At the foot of the tree Lola-Lola acknowledged the cooling trail discovered by her mate, but was still restless. The soldier could hardly hold her back. She started in a straight line, crossing a brownish cornfield where meagre stubs were all that remained of the harvest. Here she picked up speed until the men had to keep up with her by jogging.
“Now she’ll lead us where the other shoe was found,” Turco predicted.
Thus they came to the place where the swinging, leafless tops of the willows along the county road, at first pale like a distant haze, grew more distinct as the men drew closer. Here the river bent into a deep meander, nearly touching the verge. The water’s surface, lazy and even sluggish, was deceptive enough. Guidi had heard that deep mud and fast-moving currents lurked below.
Lola-Lola sniffed the spot where the first shoe had been found, wedged between two rocks. She sat on her haunch to be praised by the snub-nosed young soldier. Blitz came to sniff around after her, and sneezed.
“Da.
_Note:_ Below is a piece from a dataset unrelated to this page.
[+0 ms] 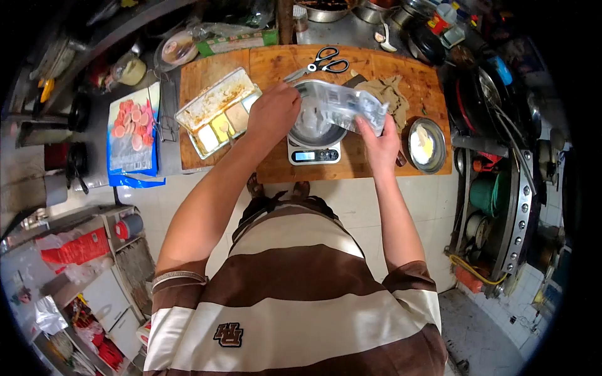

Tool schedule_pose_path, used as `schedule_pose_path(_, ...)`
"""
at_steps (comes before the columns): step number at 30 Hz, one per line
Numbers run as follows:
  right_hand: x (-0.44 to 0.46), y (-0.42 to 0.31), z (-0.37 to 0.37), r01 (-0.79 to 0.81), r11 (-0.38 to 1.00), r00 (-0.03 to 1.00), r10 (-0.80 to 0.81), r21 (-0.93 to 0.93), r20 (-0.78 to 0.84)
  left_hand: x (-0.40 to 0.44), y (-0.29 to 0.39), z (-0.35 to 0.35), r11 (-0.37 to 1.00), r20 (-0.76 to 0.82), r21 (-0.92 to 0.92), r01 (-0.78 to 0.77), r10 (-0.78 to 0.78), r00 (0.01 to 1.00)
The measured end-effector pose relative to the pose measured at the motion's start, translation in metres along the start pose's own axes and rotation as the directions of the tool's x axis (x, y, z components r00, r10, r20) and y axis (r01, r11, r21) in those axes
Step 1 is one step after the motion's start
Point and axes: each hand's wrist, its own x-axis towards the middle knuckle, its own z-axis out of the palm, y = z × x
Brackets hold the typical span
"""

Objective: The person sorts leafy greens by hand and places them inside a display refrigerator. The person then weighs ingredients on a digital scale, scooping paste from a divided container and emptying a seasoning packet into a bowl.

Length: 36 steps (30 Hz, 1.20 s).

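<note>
Over a metal bowl (311,139) on a digital scale (315,155), a clear plastic bag (345,105) is tilted. My right hand (380,141) grips the bag's right end. At the bag's left end is my left hand (276,113), its fingers closed on the edge. Something whitish lies in the bowl, partly hidden by the bag. Left of my left hand sits an open seasoning box (219,109) with white and yellow powders in its compartments. Black-handled scissors (323,62) lie behind the bowl. A small metal bowl (427,145) at the right holds white and yellow contents.
The wooden board (269,166) spans the counter. A crumpled brown cloth or paper (390,94) lies behind my right hand. At the left, pink round slices (133,124) rest on a blue and white bag. Pans (495,94) and a stove stand at the right.
</note>
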Motion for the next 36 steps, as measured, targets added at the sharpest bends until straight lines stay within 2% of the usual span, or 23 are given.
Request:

Da drüben.” Taking Guidi by the sleeve, the German soldier pointed to the stretch of the road just ahead. Guidi understood he meant to show him the place where the German convoy had been ambushed in September. The first partisan hit had been aimed at Bora’s car, which led the convoy. “Da drüben wurde der Major verwundet.” With the edge of his right hand, the soldier made a chopping motion on his left wrist, to make Guidi understand that Bora had been wounded here.
Right. As long as the partisans don’t get the idea of doing the same to us now.
The wind awoke gloomy sounds in the willows and across the cornfields. Blit
z perked up his ears, but Lola-Lola kept busy. Her greying chin quivered. She turned her tawny head against the wind, half-closing her eyes. She smelled the wind. Suddenly she started out again, without haste but assuredly, nose to the ground, while Blitz trotted festively after.
A long march followed across fields mowed so long ago as to seem fallow, beyond unkempt expanses of land and trails cancelled by time. Silently men followed animals, until they came so close to Lola-Lola’s goal that she let out a growling call. Blitz echoed her with a menacing howl. Turco, who had until now held his rifle underarm like a vengeful hunter, lowered it to take a better look.
In Verona, Bora said, “I don’t understand why you’re so irritated, De Rosa. If she’s telling tales, it’ll be easy to call her bluff, but the photograph is convincing enough.”
“I don’t believe any of it, Major. Soldiers all look alike. Until I see the priest’s marriage certificate, I won’t believe it.”
“That will be difficult to obtain. Our Lisi did not marry in church. As a good socialist – you knew he was an ardent socialist until the Great War, didn’t you? – he kept well away from religious encumbrances. But since there was a child on the way, why, as the golden-hearted fellow he was, he did consent to a civil marriage. The woman says the little girl died of meningitis within one year, by which time Lisi had already cleared out. You heard the rest. He didn’t show up again until 1920, when he returned to live off her parents for a year. Other long absences followed, then came the March on Rome, the car accident, politics. For a girl from the backwoods in the Friuli borderland, who can’t read or write, it was easy to put up with abuse.”
De Rosa quivered like a dart waiting to be released. “And do you believe she just happens to be in Verona now that Lisi has been killed?”
Patiently Bora looked down at the Italian. “No. Not by chance. I believe someone told her to come.”